The Independent Commission on Freedom of Information (the “Commission“) has published its report on the Freedom of Information Act 2000 (“FOIA“). After extensive written responses to a call for evidence and two days of oral evidence, the report has surprised commentators by not recommending any major changes to the existing freedom of information regime to further protect communications of ministers and civil servants. We set out below some of the key changes considered by the Commission and the reasons for their rejection.
Introduction of fees for FOIA requests
In a previous blog post we highlighted concerns that the Commission was considering proposals that would decrease the transparency and accountability currently afforded by the FOIA regime. Key amongst these was the proposed introduction of a fee for making a FOIA request.
The Commission concluded that it would not be appropriate to introduce a request fee due to the potential deterrent effect this could have. In particular, the Commission was concerned not to take steps that would restrict requests by the media, which are often in the public interest.
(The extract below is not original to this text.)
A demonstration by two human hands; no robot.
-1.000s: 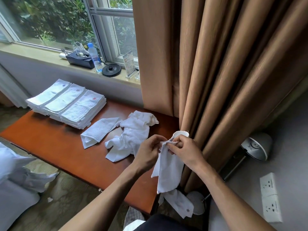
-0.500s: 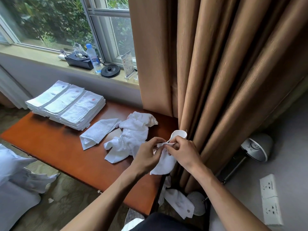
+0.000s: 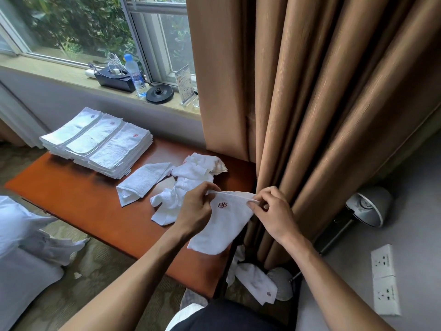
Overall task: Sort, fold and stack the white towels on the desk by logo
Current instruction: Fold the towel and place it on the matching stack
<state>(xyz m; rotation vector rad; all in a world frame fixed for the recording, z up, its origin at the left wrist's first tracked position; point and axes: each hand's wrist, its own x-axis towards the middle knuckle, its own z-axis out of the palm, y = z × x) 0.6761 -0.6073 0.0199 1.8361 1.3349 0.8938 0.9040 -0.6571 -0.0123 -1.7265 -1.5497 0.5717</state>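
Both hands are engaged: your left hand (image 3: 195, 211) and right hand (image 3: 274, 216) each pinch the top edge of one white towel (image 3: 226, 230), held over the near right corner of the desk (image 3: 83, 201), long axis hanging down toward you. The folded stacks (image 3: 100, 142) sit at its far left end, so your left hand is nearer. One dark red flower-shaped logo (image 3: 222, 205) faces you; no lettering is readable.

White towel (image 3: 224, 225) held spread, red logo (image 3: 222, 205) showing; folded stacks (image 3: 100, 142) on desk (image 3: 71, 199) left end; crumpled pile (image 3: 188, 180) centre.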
The report suggests that requests by investigative journalists that then lead to large-scale investigations could be stifled by the imposition of a fee. The Government has announced that it agrees with the Commission’s view and does not plan to introduce request fees.
Timeframe for responses
Under the current FOIA regime, a public authority needs to consider the public interest balance, it can extend the 20 working day deadline for answering a request by an uncapped period. The Commission recommends that the extension instead be limited to only a further 20 working days (in line with current ICO guidance), and only when the information is complex or voluminous or if third parties need to be consulted. Similarly, the Commission recommends that public authorities that have been asked to conduct an internal review should be required to undertake the review within 20 working days. The Government is yet to announce whether it intends to adopt these recommendations.
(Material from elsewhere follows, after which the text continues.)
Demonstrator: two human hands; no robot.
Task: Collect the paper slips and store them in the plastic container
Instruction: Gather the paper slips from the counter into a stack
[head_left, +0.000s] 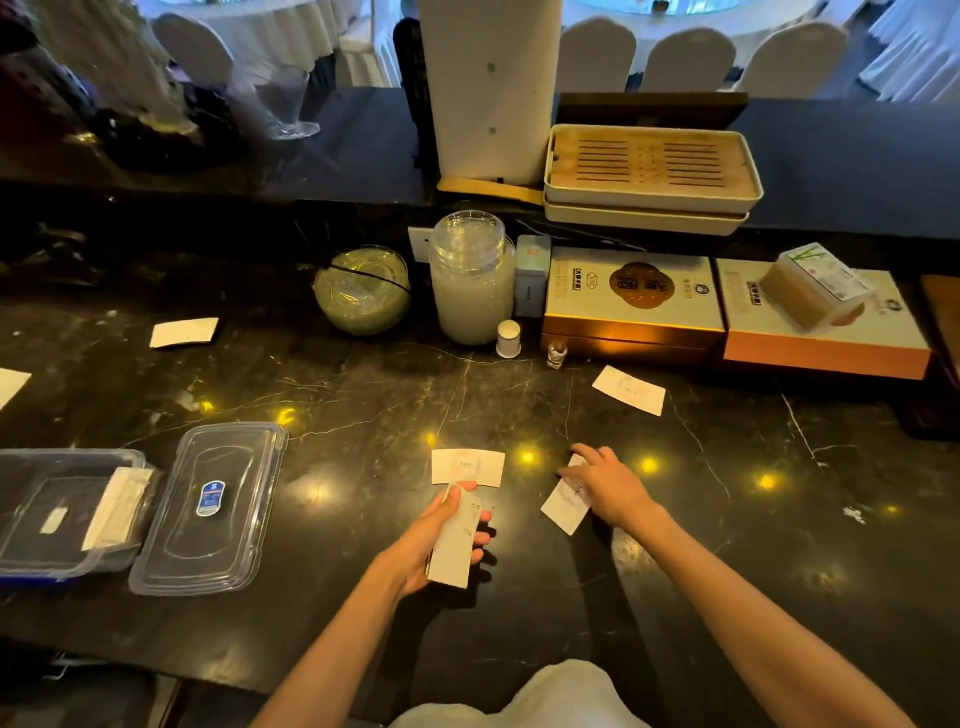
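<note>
White paper slips lie scattered on a black marble counter (363, 597). My left hand (441, 540) grips a small stack of slips (454, 545). Just beyond its thumb lies another slip (467, 466) flat on the counter. My right hand (608, 486) rests its fingers on a slip (566, 501) lying on the counter. More slips lie at the right (628, 389), the far left (183, 332) and the left edge (10, 384). The clear plastic container (67, 512) stands open at the left with some slips inside, its lid (208, 509) beside it.
Along the back stand a glass jar (470, 280), a round glass bowl (362, 291), a small white cup (508, 338), gift boxes (631, 306) and stacked trays (649, 171). A white cloth (519, 701) lies at the near edge.
</note>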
Protection for policy development
The Commission heard evidence on whether the current FOIA regime provides a “safe space” for policy development, where ministers and officials can discuss policies frankly while maintaining the principle of Cabinet collective responsibility and whether the risk of disclosure has had a chilling effect on such discussions.
The Commission has recommended that the exemptions in s.35 and 36 FOIA are amended to widen their scope. For example, it is recommended that s.35(1)(a) is amended to protect any communications regarding policy, rather than simply those strictly relating to the “development” of policy. However, the Commission fell short of recommending that these exemptions become absolute rather than qualified. In the Commission’s view the exemptions already provide (along with the Cabinet veto) sufficient protection for Cabinet-related material. The Government has announced that it is carefully considering this recommendation.
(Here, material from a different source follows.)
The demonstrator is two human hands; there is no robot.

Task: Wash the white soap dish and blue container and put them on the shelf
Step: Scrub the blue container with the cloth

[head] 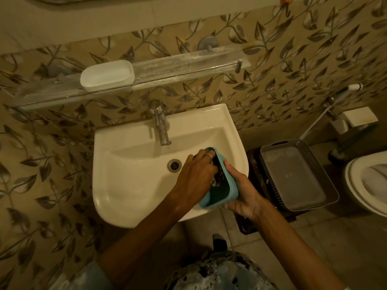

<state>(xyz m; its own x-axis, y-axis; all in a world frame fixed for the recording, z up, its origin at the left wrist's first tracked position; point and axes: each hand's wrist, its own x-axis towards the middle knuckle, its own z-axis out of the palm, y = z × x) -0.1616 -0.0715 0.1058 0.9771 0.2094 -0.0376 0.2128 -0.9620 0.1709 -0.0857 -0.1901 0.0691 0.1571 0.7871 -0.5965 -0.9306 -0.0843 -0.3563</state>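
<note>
The blue container (218,192) is over the right side of the white sink (129,164), held up and not resting in the bowl. It is tipped on its side. Its open mouth faces left and a little up. Its long side runs from the tap (161,126) end back toward the person.

The right hand (243,195) has the grip. Its fingers curl round the right wall and the near corner, with the thumb on the rim. The container sits to the left of this hand, with the palm against its outer side.

The left hand (195,174) comes in from the left and reaches into the open mouth. One finger with a ring (209,155) lies at the far rim. There is a dark speckled patch under this hand, maybe a scrub pad, so it is hard to tell if this hand holds anything.

The container is light blue with round corners and looks dark inside.

The white soap dish (107,76) sits upright on the left part of the glass shelf (178,65), above the sink. A grey basket (297,176) stands to the right of the sink, next to a toilet (366,178).
</note>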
The Commission also recommends legislative clarification of the ministerial veto following Evans v Attorney General in order to ensure that the executive has “the last word” on dissemination of information. The Government has already announced that it does not intend legislative changes at this stage.
However, the Government has stated that it will follow the Commission’s recommendation only to deploy the veto after a decision has been made by the Information Commissioner. This can be used even in the event that the Information Commissioner decides that information is exempt. A veto used in this way will have the effect of denying requesters appeal rights to the First and Upper-Tier Tribunals, leaving judicial review as the only available source of appeal.
Expanding FOIA to the private sector
The Commission did not make recommendations on the extent to which private contractors providing public services should be subject to FOIA. The Commission noted that there was a need for greater transparency in relation to outsourced public services but concluded that this needed to be balanced against the risk of discouraging private bidders for public contracts.
The Commission also did not address the impact on the private sector of the disclosure of commercial information by public authorities, such as regulators, in response to FOIA requests.
When the Commission was formed and considering evidence it was widely predicted that its findings would curtail access to information under FOIA, removing provisions that were viewed by the Government as an unpopular nuisance. Therefore, the report comes as a relief to those who campaign for greater openness by Government.
The Government’s initial response to the report suggests that it does not intend to make any “legal changes” to FOIA, ruling out many of the recommendations which require legislative amendments. However, a number of the recommendations, for example those relating to the timeframe for responses, can effectively be made without legislative change, by including them in MOT and ICO guidance. The Government is carefully considering the recommendations it has not already responded to and supporters of FOIA remain cautiously hopeful that FOIA will continue to work well.